By Diane Bartz
WASHINGTON (Reuters) – The U.S. Justice Department will open an antitrust investigation of Facebook Inc <FB.O>, a person familiar with the matter said on Wednesday, marking the fourth recent antitrust probe of the social media company.
Facebook also faces probes by the Federal Trade Commission (FTC), a group of state attorneys general led by New York and the House of Representatives Judiciary Committee.
Large tech companies, including Apple Inc <AAPL.O>, Amazon.com Inc <AMZN.O> and Alphabet Inc’s <GOOGL.O> Google, have increasingly been on the defensive in recent years over lapses such as privacy breaches and outsized market influence.
Facebook has faced extra scrutiny tied to how it allowed its platforms to be used during the 2016 U.S. presidential election.
The company, which owns one-time rivals Instagram and WhatsApp and has 2.4 billion monthly users, recently paid a $5 billion settlement for sharing 87 million users’ data with defunct British political consulting firm Cambridge Analytica.
Facebook declined to comment on Wednesday.
Reuters and others reported in June the two federal agencies had divided up responsibility for the companies being investigated, with the Justice Department taking Google and Apple while the FTC looked at Facebook and Amazon.

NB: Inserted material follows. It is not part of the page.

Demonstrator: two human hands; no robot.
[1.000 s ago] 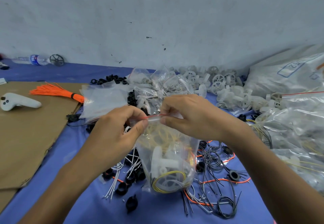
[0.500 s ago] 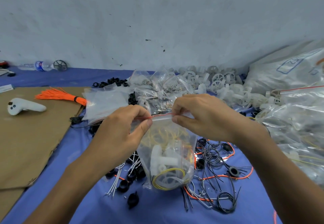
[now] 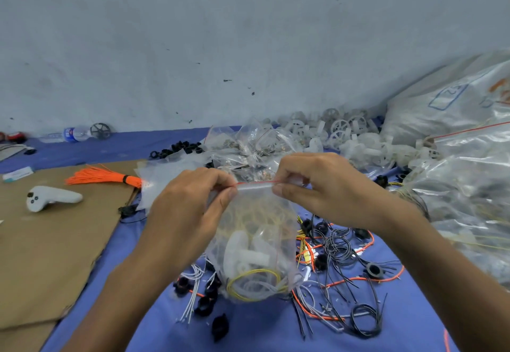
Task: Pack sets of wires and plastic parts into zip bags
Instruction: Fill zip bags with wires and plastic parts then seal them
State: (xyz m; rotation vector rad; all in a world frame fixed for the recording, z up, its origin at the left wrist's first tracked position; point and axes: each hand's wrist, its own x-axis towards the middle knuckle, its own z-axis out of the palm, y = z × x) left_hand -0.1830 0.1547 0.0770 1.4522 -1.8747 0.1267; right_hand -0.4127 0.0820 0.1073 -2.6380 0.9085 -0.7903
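Grips (image 3: 190,208) (image 3: 320,186) tight on zip bag (image 3: 256,230) seal (image 3: 255,184)

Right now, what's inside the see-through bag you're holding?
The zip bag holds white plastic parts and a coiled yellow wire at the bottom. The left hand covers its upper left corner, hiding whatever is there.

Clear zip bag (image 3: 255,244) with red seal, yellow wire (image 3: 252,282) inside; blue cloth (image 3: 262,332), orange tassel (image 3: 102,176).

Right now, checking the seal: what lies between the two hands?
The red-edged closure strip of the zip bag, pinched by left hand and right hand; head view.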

The Justice Department later said it was opening a probe of online platforms. It did not specify which ones, but said it would consider concerns raised about “search, social media and some retail services online”.
Neither agency has revealed the focus of investigations into Facebook, though the Wall Street Journal has reported that the FTC’s probe is focused on the company’s acquisitions.
The world’s largest social network has purchased nearly 90 companies since 2003, showed data from S&P Global.
The Justice Department’s antitrust chief likewise told a tech conference in August that the government is looking at previously approved acquisitions as part of its broad review.
This led some industry observers to question whether the two federal investigations would overlap.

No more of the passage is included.